In the FTIR spectra (Fig. 3) differences in absorbance between the pollen collected from S1 (Fig. 3a) and S2 (Fig. 3b) and the pollen collected from S3 (Fig. 3c) and S4 (Fig. 3d) can be observed. The quantitative changes of individual functional groups building the pollen molecule can result from different environmental factors typical for the place where the material was collected. From Table 1 it can be deduced that the concentrations of various pollutants (except ozone) are much higher in S3 and S4 compared to S2 and S1. Zimmermann et al. pointed that environmental factors such as dry heat stress or extremely rainy weather occurring during microsporogenesis, can influence the physiological processes and molecular composition of pollen of the same species. However, these changes concerned mainly nutrient composition and lipids, but not carbohydrates and proteins (Zimmermann and Kohler 2014).

The second derivative of the FTIR spectra (Fig. 4) shows that the major structural changes in pollen samples were found in the material collected from S4 (Fig. 4d) compared to the one from S1 (Fig. 4a). These changes can be caused by high concentrations of air pollutants, which in most cases exceed the norm for O3, benzo(A)pirene, PM10 and PM2.5. These contaminants directly affect the cells, which build the pollen and can cause mutations in the genetic material leading to changes in structure and chemical properties of the pollen molecule (Dell’Anna et al. 2009). Structural changes are more visible in the curve-fitting analysis of the amide I profile. Indeed, in each of the pollen samples collected from S2, S3 or S4—Fig. 5b, c or d, respectively, compared with the material collected from S1 (Fig. 5a), some peaks corresponding to the secondary structure of proteins were absent. Furthermore, quantification of the α-helices and β-harmonica also differ between respective tested pollen. It could be caused among others by environmental factors.

5 Conclusions

The results indicate that anthropogenic stress has an impact not only on quantitative changes (different absorbance values of individual functional groups, which build the chemical structures of pollen), but also qualitative changes (in the secondary structure of proteins). The structural changes in proteins, observed in the second derivative of the FTIR spectrum and the curve-fitting analysis of amide I profile, result from mutations occurring in the genetic material, which can be caused inter alia by air pollutants. This can lead to more aggressive allergenic proteins and hence to more frequent cases of allergy in people.

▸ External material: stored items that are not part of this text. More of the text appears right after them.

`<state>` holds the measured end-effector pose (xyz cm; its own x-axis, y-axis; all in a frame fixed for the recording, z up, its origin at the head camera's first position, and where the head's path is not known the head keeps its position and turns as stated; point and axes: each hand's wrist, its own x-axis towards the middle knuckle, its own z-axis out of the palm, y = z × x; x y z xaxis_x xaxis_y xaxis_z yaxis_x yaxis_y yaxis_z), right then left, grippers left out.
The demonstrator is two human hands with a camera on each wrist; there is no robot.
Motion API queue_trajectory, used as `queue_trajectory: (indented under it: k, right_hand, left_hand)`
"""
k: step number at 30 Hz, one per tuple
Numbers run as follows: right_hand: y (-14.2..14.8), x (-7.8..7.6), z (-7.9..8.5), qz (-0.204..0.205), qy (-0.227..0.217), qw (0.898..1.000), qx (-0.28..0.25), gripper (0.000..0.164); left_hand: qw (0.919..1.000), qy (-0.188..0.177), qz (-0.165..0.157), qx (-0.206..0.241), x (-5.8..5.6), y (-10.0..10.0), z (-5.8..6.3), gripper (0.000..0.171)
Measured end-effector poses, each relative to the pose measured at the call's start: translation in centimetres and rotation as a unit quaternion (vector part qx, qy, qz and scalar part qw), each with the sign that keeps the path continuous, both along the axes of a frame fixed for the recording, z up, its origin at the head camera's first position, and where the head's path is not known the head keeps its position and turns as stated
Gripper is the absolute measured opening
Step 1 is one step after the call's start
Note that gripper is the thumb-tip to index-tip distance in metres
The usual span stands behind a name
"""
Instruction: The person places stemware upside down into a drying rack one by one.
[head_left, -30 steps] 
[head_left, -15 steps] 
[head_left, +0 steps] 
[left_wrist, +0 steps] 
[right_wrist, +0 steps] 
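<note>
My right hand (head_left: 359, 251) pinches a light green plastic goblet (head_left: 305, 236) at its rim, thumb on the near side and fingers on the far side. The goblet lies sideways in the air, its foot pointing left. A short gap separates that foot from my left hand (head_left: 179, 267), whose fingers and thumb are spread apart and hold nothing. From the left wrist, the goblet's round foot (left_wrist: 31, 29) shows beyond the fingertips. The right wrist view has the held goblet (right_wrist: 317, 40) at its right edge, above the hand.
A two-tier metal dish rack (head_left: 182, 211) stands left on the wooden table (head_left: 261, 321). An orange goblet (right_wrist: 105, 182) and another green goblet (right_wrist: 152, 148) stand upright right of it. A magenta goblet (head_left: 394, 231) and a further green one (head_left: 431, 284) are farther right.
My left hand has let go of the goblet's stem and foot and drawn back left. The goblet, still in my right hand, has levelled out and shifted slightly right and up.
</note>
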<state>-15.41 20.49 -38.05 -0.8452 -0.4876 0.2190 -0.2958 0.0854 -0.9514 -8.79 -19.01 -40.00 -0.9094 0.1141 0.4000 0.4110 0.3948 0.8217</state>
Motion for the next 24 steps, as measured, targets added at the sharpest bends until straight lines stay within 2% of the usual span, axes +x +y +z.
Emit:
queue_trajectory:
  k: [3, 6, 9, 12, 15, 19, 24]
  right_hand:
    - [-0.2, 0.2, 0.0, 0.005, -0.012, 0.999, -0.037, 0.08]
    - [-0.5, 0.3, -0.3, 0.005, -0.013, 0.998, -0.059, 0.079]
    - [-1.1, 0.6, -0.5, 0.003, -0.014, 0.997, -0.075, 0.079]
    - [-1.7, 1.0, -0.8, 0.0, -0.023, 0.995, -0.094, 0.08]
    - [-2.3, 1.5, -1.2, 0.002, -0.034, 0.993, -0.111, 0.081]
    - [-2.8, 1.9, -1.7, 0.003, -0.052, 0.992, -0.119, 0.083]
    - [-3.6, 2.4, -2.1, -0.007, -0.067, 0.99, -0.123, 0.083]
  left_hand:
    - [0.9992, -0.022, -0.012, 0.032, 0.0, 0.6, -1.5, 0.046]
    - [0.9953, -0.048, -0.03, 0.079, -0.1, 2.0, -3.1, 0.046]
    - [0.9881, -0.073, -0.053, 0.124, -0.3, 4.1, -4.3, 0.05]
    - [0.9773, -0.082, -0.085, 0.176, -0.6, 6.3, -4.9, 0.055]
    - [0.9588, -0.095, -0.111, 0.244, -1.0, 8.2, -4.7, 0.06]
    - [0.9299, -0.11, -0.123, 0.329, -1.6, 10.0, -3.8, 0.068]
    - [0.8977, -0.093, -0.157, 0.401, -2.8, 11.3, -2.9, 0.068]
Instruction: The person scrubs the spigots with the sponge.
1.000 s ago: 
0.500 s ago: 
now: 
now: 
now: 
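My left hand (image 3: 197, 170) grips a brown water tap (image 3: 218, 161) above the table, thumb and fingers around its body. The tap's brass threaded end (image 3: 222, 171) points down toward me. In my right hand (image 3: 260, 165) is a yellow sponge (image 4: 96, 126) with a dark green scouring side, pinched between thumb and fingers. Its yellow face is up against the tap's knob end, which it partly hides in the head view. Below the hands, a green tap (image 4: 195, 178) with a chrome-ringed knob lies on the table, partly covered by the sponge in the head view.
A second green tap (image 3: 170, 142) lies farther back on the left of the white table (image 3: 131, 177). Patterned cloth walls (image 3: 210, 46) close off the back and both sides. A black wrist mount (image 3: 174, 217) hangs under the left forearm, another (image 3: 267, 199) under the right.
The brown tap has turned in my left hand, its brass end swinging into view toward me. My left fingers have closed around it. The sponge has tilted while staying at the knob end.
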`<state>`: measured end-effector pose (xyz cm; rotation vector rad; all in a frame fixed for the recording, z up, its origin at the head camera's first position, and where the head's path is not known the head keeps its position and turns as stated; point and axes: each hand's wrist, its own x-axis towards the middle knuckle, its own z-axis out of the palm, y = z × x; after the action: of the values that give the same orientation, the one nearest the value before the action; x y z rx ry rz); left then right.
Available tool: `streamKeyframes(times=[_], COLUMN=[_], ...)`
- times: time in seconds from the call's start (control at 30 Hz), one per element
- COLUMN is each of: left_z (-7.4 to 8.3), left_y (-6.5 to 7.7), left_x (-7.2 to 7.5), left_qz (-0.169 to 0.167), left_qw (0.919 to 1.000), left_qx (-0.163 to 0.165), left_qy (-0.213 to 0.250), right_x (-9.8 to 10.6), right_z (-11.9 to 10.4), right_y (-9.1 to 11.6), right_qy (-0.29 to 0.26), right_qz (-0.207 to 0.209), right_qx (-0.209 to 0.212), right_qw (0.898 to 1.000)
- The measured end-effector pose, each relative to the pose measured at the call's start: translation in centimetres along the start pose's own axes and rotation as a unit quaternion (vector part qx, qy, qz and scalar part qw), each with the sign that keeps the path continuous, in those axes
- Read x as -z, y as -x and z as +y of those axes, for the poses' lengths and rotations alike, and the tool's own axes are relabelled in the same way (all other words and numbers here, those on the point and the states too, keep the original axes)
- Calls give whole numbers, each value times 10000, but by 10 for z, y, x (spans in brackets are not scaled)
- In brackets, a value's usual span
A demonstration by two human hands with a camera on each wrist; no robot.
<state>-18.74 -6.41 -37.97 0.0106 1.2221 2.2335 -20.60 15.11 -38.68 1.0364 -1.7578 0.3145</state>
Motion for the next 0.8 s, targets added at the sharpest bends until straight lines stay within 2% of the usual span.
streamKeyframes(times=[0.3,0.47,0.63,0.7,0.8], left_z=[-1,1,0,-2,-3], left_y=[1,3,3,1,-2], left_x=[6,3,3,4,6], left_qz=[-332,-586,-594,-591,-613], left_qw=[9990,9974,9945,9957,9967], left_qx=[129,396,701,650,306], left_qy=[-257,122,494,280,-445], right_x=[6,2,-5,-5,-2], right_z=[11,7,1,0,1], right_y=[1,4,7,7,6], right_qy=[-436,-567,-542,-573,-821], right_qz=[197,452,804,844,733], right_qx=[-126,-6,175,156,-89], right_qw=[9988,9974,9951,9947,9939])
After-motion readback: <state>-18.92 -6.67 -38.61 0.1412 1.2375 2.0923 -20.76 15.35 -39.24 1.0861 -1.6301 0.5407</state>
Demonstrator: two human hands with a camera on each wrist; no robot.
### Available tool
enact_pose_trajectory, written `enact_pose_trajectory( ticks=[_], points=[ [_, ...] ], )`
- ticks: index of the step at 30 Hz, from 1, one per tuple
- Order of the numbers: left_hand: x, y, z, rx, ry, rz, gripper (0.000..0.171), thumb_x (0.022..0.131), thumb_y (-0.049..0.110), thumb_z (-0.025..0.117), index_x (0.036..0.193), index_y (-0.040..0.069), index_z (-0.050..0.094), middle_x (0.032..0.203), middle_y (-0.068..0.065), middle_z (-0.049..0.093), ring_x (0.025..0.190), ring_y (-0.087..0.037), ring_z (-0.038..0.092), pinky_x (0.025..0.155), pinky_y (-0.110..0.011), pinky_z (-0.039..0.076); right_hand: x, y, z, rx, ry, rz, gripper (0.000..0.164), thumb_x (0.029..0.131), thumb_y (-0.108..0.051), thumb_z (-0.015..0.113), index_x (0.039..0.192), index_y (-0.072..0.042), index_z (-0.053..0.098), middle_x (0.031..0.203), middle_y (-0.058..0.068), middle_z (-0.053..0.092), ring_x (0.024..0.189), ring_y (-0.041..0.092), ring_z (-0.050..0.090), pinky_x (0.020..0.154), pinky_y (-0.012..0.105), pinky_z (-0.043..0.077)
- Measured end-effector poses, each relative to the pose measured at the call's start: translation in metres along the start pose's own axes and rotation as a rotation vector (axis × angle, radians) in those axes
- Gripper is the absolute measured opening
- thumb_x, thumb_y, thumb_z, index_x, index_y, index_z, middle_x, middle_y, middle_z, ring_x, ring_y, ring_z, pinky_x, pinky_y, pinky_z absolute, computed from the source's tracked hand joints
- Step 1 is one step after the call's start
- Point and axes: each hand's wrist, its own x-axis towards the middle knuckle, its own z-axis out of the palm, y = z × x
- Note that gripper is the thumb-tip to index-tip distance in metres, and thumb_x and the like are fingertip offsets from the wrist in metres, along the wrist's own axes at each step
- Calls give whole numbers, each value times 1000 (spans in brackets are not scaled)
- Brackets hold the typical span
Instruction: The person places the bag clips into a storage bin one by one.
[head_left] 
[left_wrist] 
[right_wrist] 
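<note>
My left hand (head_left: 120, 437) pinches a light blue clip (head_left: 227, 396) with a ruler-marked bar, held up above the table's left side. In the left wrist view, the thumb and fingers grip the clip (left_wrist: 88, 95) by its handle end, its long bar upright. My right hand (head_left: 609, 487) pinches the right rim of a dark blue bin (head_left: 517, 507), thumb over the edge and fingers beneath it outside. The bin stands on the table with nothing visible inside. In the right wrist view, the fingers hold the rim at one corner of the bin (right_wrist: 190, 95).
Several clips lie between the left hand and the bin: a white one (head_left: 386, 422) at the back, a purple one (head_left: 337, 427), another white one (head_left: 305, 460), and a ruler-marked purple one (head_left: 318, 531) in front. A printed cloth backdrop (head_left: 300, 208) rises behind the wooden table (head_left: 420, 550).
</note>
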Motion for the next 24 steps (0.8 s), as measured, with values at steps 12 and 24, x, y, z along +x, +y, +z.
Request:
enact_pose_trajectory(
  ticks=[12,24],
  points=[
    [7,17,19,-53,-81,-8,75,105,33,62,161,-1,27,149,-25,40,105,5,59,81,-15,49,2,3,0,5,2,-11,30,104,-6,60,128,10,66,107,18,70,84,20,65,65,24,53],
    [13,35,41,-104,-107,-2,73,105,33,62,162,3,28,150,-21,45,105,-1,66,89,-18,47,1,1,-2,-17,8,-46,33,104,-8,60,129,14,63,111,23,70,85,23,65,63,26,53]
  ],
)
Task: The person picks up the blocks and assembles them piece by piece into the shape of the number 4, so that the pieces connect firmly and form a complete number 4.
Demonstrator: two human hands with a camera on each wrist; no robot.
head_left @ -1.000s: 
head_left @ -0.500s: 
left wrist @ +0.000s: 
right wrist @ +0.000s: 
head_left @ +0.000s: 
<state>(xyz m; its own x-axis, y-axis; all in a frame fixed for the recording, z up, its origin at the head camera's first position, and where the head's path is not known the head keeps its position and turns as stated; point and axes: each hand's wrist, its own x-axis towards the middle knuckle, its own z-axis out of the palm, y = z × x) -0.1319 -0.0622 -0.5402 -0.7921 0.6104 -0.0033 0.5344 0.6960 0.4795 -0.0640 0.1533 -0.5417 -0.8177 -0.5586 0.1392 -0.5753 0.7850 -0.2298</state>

Concluding, FTIR spectroscopy is a sensitive indicator of chemical compounds such as nucleic acid, proteins, polysaccharides and lipids constituting the C. avellana pollen. Moreover, the FTIR technique in combination with curve-fitting analysis allows determining the secondary structure of proteins and thus can also identify the changes in proteins induced by different factors such as pollutants. Consequently, this method can be recommended to investigate biological materials, as it allows to identify structural and chemical changes in the pollen grains.